Prompt: When the line containing "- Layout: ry" appears in the data below, begin copying there and stop only after the line containing "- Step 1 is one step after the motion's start".

* * *

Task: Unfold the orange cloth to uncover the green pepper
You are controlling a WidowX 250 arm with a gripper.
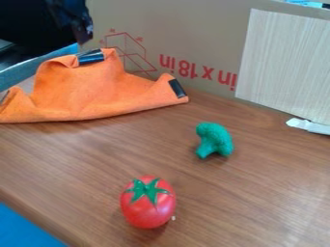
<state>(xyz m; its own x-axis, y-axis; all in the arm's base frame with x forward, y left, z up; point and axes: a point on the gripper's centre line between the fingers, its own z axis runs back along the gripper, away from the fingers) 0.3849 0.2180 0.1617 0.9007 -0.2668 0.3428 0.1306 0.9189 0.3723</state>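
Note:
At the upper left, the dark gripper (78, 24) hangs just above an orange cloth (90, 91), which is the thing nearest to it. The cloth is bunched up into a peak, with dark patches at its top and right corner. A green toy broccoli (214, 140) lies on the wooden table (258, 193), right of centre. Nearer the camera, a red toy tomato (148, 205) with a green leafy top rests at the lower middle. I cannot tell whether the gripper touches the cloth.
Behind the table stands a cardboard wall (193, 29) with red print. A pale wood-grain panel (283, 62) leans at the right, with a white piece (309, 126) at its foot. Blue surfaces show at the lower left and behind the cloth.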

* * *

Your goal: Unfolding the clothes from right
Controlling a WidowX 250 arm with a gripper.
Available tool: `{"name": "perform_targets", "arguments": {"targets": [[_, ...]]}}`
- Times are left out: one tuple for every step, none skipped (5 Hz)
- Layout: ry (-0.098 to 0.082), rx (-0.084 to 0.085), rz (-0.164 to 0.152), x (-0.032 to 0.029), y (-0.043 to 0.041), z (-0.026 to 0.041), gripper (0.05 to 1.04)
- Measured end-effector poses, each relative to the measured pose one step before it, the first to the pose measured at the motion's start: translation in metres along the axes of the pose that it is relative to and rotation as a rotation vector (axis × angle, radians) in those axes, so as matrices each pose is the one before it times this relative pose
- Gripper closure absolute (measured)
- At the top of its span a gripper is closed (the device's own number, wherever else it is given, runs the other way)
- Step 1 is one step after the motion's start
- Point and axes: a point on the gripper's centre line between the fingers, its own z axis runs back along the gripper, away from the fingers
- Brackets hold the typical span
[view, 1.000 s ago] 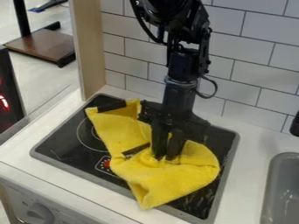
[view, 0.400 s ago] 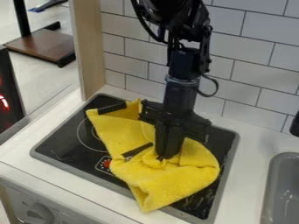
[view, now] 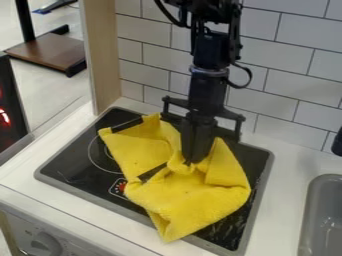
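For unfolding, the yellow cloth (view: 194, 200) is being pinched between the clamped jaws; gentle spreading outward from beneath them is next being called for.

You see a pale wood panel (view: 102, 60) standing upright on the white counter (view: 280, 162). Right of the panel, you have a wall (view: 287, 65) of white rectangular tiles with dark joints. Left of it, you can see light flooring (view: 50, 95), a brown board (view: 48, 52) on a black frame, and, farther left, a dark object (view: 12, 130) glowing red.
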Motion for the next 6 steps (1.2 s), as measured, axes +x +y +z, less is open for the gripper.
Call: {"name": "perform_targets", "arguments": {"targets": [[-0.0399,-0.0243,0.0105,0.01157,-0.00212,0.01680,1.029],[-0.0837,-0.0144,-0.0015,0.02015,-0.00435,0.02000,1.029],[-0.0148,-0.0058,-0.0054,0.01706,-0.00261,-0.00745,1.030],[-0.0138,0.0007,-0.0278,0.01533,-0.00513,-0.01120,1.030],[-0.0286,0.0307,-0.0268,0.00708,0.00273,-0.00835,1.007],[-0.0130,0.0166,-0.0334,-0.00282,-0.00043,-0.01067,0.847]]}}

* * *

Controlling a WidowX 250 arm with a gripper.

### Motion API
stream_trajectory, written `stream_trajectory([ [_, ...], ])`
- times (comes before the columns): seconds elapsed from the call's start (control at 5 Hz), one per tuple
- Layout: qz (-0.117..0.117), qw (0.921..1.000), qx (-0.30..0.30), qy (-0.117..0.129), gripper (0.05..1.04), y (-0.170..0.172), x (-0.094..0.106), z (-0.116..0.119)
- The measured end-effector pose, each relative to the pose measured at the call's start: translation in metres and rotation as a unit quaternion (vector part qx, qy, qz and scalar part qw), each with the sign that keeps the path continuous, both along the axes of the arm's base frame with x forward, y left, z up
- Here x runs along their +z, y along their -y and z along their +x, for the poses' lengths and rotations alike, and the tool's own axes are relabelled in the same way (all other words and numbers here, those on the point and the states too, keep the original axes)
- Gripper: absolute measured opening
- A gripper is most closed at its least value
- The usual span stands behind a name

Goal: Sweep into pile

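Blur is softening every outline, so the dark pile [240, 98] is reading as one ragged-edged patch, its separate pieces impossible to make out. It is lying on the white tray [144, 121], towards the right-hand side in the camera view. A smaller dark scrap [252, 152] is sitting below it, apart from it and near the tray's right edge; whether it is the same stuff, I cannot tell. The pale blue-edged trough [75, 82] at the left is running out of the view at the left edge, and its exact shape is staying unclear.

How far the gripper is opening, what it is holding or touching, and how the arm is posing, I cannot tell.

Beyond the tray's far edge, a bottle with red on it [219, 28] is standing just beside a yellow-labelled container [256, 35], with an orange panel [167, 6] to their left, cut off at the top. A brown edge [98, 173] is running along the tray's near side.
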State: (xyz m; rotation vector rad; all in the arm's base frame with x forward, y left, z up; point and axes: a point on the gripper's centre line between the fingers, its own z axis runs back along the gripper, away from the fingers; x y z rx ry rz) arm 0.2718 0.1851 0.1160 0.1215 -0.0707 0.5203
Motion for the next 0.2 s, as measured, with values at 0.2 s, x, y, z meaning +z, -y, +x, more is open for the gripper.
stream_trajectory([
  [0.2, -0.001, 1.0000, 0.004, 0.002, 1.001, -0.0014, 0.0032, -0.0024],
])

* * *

Final answer:
- Layout: ry (-0.098 to 0.082), rx (-0.084 to 0.085), rz (-0.164 to 0.152), x (-0.032 to 0.029), y (-0.043 to 0.041), z (-0.026 to 0.041), gripper (0.05 to 1.04)
- Measured end-effector poses, each relative to the measured pose one step before it, the first to the pose measured at the motion's start: translation in metres along the axes of the pose that it is relative to and rotation as a rotation vector (axis × angle, radians) in those axes, so as matrices each pose is the one before it times this relative pose
- Gripper closure absolute (measured)
- At the top of its span a gripper is closed (the device's own number, wherever else it is given, runs the other way)
- Step 1 is one step after the motion's start

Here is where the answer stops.